If pictures appear in the lines below, skip them and copy exactly the lines from the one containing "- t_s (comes" through the one containing "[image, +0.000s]", and nothing else.
Supplied data START
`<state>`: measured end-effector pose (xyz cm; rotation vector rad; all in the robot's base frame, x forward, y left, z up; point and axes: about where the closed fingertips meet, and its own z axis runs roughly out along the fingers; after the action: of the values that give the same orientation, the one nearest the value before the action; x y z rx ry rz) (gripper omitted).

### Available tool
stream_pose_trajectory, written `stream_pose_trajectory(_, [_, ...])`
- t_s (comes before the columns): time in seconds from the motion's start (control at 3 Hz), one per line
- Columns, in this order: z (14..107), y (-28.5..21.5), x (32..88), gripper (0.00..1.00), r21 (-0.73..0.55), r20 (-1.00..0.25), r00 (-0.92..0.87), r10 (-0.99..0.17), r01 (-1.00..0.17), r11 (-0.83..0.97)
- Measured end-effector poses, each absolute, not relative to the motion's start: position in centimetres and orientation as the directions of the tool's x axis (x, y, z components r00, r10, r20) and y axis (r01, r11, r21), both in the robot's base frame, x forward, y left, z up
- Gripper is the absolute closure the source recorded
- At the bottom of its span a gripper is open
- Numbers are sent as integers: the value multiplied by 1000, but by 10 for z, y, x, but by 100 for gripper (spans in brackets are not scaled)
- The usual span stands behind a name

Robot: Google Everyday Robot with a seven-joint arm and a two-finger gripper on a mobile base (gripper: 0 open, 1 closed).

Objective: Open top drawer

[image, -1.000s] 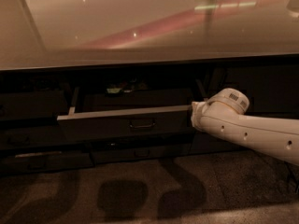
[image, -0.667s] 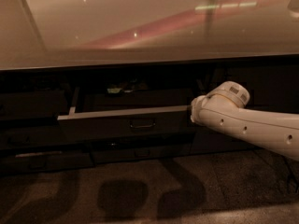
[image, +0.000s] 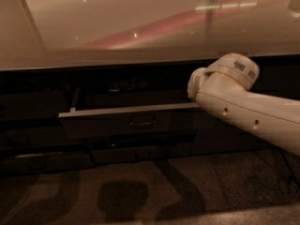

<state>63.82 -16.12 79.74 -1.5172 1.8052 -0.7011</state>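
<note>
- Drawer first: the top drawer [image: 117,122] is in the centre of the frame, just under the counter edge, and it stands partly pulled out; its pale top rim runs from centre left up to the arm
- Inside it is dark; at the back lie some small things [image: 123,85], too dim to name; one pale side wall [image: 73,100] shows on the left
- One small bail handle [image: 143,123] sits in the middle of its dark front
- One white arm [image: 253,116] comes in from the right edge; the gripper [image: 193,92] is at its end, at the right end of the drawer rim, and I cannot tell if it is open or closed, or if it touches the drawer
- Below, one shallower dark drawer front [image: 140,152] is closed
- Countertop [image: 117,27] fills the upper half, pale and glossy, with a pink reflected streak and a few light spots
- Floor [image: 140,191] in the lower part is dark and speckled, with soft shadows on it
</note>
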Motion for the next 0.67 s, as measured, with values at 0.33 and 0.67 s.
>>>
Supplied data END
* [Task result]:
- t_s (comes before the columns): time in seconds from the motion's start (control at 3 Hz), one per line
- Columns, in this order: z (14..107), y (-28.5..21.5), x (32..88), gripper (0.00..1.00), r21 (-0.73..0.55), r20 (-1.00..0.25), r00 (-0.92..0.87), r10 (-0.99..0.17), r01 (-1.00..0.17), r11 (-0.83..0.97)
- Measured end-effector poses, each absolute, not relative to the motion's start: position in centimetres and orientation as the directions of the tool's x axis (x, y, z components r00, r10, r20) and y axis (r01, r11, r21), both in the robot's base frame, x forward, y left, z up
- Gripper is the absolute closure the source recorded
- At the bottom of its span a gripper is open
- Numbers are sent as integers: the value multiplied by 1000, but by 10 for z, y, x, but by 100 for gripper (spans in brackets are not scaled)
- The usual span stands behind a name

Robot: Google Everyday Robot with a seven-joint arm and a two-finger gripper on a mobile base (gripper: 0 open, 1 closed).

Objective: Open top drawer

[image, -1.000s] 
[image, -0.667s] 
[image, +0.000s] 

That completes the output for this exercise.